In 1923, after brief spells teaching at Ojus Elementary School in Hialeah and Deerfield Beach Elementary, she was named principal of the Pompano Negro Grammar School. When its two-room wooden building was destroyed in the 1926 Miami hurricane, she spearheaded efforts to raise money, get matching support from the Rosenwald Fund, and a much larger, 6-classroom Pompano Colored School opened in 1928. The school was later renamed for her.

She was behind four new schools, and recommended principals and names for them: Pompano Migrant School ( Golden Acres), Coleman Elementary School, Markham Elementary School, and Sanders Park Elementary School.

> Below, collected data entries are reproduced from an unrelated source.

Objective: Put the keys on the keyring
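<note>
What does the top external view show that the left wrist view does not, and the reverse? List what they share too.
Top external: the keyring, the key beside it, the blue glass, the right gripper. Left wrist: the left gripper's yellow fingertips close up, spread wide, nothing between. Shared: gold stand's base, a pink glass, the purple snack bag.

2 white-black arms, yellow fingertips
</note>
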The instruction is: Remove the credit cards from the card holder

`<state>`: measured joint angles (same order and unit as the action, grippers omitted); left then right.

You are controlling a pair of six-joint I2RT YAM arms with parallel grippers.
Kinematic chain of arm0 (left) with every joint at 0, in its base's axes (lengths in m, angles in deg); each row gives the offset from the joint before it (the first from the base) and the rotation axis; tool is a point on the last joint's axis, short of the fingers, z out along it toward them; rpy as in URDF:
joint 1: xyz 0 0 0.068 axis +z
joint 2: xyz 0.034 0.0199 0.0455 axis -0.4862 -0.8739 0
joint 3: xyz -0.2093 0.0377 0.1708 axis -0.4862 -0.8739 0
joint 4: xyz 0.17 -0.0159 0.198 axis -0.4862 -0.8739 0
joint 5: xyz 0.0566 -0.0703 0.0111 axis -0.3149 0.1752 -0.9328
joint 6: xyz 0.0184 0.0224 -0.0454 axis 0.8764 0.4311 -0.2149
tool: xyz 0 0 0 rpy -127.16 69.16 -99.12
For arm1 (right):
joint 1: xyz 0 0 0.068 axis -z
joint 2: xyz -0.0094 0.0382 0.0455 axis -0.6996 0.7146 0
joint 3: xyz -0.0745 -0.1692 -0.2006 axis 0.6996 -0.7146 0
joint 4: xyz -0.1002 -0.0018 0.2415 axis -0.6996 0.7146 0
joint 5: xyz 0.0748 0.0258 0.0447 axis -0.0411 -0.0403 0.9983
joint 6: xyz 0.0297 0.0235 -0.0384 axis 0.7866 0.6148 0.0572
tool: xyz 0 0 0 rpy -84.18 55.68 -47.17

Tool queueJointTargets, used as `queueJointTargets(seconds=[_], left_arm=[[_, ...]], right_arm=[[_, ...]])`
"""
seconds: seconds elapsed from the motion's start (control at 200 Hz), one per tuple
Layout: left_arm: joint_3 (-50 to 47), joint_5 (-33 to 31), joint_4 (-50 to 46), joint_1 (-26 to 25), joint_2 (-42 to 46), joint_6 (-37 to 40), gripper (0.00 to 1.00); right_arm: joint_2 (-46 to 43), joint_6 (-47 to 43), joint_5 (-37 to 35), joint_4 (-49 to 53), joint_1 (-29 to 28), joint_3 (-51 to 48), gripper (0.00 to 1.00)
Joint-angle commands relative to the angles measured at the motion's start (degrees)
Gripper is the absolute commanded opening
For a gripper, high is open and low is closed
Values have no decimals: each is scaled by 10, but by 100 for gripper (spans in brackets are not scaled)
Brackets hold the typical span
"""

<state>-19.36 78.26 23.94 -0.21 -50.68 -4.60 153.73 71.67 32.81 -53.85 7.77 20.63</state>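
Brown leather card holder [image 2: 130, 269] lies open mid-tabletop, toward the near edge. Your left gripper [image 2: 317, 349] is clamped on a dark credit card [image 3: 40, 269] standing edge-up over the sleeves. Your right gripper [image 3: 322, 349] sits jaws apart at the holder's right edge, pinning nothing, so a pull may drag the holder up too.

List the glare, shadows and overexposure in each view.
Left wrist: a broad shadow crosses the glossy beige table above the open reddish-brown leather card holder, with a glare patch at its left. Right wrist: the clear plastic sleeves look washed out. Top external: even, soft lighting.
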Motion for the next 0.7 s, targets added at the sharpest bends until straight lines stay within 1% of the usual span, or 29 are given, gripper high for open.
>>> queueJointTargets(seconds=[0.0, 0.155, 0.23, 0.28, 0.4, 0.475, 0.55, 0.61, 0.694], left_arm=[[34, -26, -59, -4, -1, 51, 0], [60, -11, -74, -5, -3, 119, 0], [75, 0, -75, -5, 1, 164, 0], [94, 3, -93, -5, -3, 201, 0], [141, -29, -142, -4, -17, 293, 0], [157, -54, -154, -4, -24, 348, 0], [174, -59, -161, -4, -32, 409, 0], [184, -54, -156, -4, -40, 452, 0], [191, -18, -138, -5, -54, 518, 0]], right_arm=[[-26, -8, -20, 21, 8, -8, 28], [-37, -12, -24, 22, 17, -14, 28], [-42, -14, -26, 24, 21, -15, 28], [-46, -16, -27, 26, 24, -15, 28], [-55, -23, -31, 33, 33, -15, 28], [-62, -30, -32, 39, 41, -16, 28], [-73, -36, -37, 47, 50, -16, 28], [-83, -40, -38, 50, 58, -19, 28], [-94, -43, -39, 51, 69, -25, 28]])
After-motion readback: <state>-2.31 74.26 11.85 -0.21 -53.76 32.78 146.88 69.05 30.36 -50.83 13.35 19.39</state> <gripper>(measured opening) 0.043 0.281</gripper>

She retired in 1970, "when a federal desegregation order closed the [Blanche Ely] high school." She and other community leaders filed suit, and the school was reopened as an integrated school in 1974.

Blanche General Boyd, a widow, married Joseph Ely about 1937.

Her husband, Dr. Joseph Algernon Ely (†1984), was born in Jacksonville, Florida, son of Reverend Lawrence Ely, one of the founders of Florida Normal Baptist Institute in Live Oak, Florida (today Florida Memorial University), from which Joseph graduated. Joseph was also a graduate of Morehouse College and Columbia University. He is reported to have spoken "at least seven languages".

He was principal of Colored School Number 11 in Fort Lauderdale, FL. when it moved from leased privately owned sites to become Broward's first school building built for negro students (today the Old Dillard Museum). He was its first principal in the new building. The 10-room two-story building had an inscription over the front door that read "Colored School". In 1930, Ely had the school renamed in honor of James H. Dillard, a white philanthropist, educator, and promoter of education for black children. Originally it ended at grade 6, but by the time Ely left the school in 1930, a high school up to the 10th grade. He became principal at what is today Crispus Attucks Middle School, in Hollywood, FL in 1930; it was an elementary school when he arrived, but he expanded it into one of Broward County's three high schools for black students (the others were Dillard High in Ft. Lauderdale, and Blanche Ely High in Pompano Beach). He remained there until his retirement in 1963.

The Elys sponsored the first federally-funded lunch program in Broward County.

They are buried together in Forest Lawn Memorial Gardens North, Pompano Beach, Florida.